In Wisconsin, the smaller number of transfers to the highest-rated school districts does not necessarily reflect a lack of applications. Not every transfer application is approved, because Wisconsin school districts can reject transfer applications for such reasons as insufficient capacity, a student’s disciplinary record, and insufficient special-education program capacity.

In fact, 43 percent of Wisconsin school districts rejected at least one out of five transfer applicants. The most common reason for rejection, cited more than 6,300 times, was insufficient capacity. However, definitions of maximum capacity can be capricious and vary by school district. This means that even if school districts have the physical space to accommodate transfer applicants, they can reject them, citing an arbitrary definition of capacity.

Transfer applicants with disabilities are often rejected. Similarly, more than 2,000 Wisconsin students were rejected because they had disabilities. Although federal law prohibits school districts from denying services to students with disabilities who live within their boundaries, they routinely reject transfer applications from students with disabilities at a higher rate than their peers without disabilities.

Wisconsin Watch reported in 2023 that “schools rejected about 40 percent of applications” from students with disabilities, “with lack of special education space as the most common reason for the denials. By comparison, school districts rejected only 14 percent of applications from students without disabilities.” This scenario is not unique to Wisconsin. Reports from Arizona, Oklahoma, and Colorado indicate that similar disparities are common in other states.

Open enrollment is important to rural students and school districts. Students living in more densely populated areas are more likely to benefit from open enrollment than their peers living in small towns or rural areas. However, that does not mean that open enrollment isn’t important to rural school districts. A 2021 report by the California Legislative Analyst’s Office found that some small and rural school districts relied on open-enrollment transfer students to remain fiscally solvent. In other words, open enrollment can be a lifeline to school districts whose enrollments are declining.

By combining open-enrollment data provided by state education agencies with data from the National Center for Educational Statistics (NCES) that classify school districts by location (city, suburb, town, and rural), it’s possible to examine open-enrollment participation by school-district locale. Together, these data provide insight into how different regions in these states are impacted by open enrollment (see Figure 4).


Figure 4: More Transfers to Rural Districts in Wisconsin Than Arizona and Florida

While city districts are most preferred among transfer students in Arizona and suburban districts are most favored in Florida, Wisconsin’s rural districts receive a higher proportion of students who take advantage of open enrollment.

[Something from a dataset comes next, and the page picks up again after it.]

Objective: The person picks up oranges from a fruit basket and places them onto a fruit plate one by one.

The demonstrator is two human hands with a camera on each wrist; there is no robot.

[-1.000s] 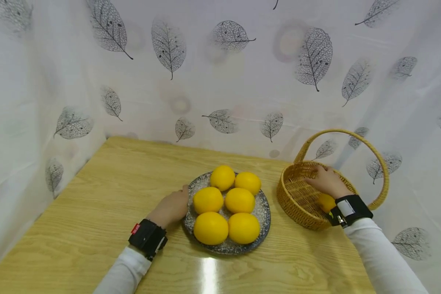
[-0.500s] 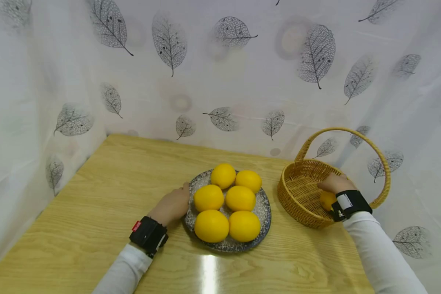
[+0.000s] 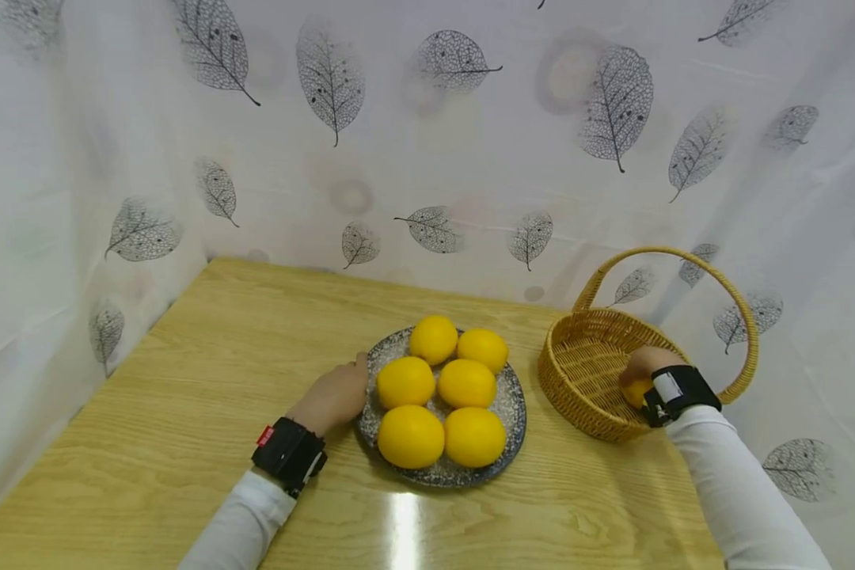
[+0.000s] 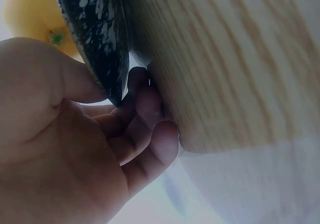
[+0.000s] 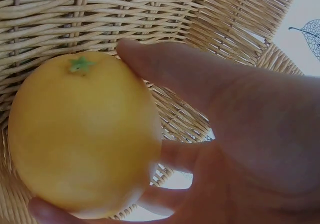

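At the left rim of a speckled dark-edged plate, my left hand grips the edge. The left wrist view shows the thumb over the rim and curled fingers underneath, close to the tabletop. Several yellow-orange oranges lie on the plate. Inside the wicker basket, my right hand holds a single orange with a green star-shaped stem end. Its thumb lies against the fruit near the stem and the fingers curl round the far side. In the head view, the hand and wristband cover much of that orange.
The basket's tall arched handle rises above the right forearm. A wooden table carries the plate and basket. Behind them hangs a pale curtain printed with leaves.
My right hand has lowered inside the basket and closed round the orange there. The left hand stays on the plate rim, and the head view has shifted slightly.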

Open-enrollment participation by locale 2021–22


Overall, these data showed that, in Arizona and Florida, most students used open enrollment to transfer to urban and suburban school districts. However, in Wisconsin, rural school districts attracted the second-largest share of transfer students when compared to other locales in the state. This is partly because Wisconsin’s school districts are generally smaller and more numerous, making them more accessible to out-of-district students than is the case in Arizona or Florida. Despite the state’s smaller size, Wisconsin has about twice as many school districts as Arizona and six times as many as Florida.

Across all three states, rural school districts bolstered their enrollments with more than 29,000 transfer students (see Figure 5). Rural school districts are further broken into three categories: Rural fringe districts are those nearest to both urbanized areas and towns; rural distant districts are farther from urbanized areas but are closer to towns; and rural remote districts are those farthest from both towns and urbanized areas.


Figure 5: Rural Districts on the Fringe of Cities and Towns Benefit from Transfers

While rural fringe districts in Wisconsin did not receive the most transfers, they experienced the largest net gain from open enrollment, receiving nearly 2,500 additional students.

Cross-district transfers to rural school districts 2021–22


Overall, rural fringe districts benefited more from open enrollment than other types of rural school districts. This makes sense because rural fringe school districts are the nearest non-urban transfer options for many suburban families.

Policy Implications

Policymakers have three key issues to consider as more students take advantage of open-enrollment opportunities.

First, traditional methods of school transportation, such as the large yellow school bus, are no longer efficient because many transfer students, especially rural ones, don’t live along designated bus routes. Getting to school is often a challenge for students using open enrollment because 44 states, including those discussed here, do not require the receiving school districts to provide transportation to cross-district transfer students. In some states, school districts can even stop other districts from transporting transfer students across district boundaries, often disproportionately affecting students from low-income families. While families and receiving school districts can establish designated bus pick-up locations just over district boundaries, this option is only available to students whose families can drive them to those locations.

These transportation challenges combined with long commutes mean that open-enrollment participation in rural areas or small towns will generally be lower than in urban and suburban districts. However, state policymakers can modify regulations that needlessly impede students from transferring. For instance, they can stop allowing school districts to prevent other districts from transporting transfer students across district boundaries.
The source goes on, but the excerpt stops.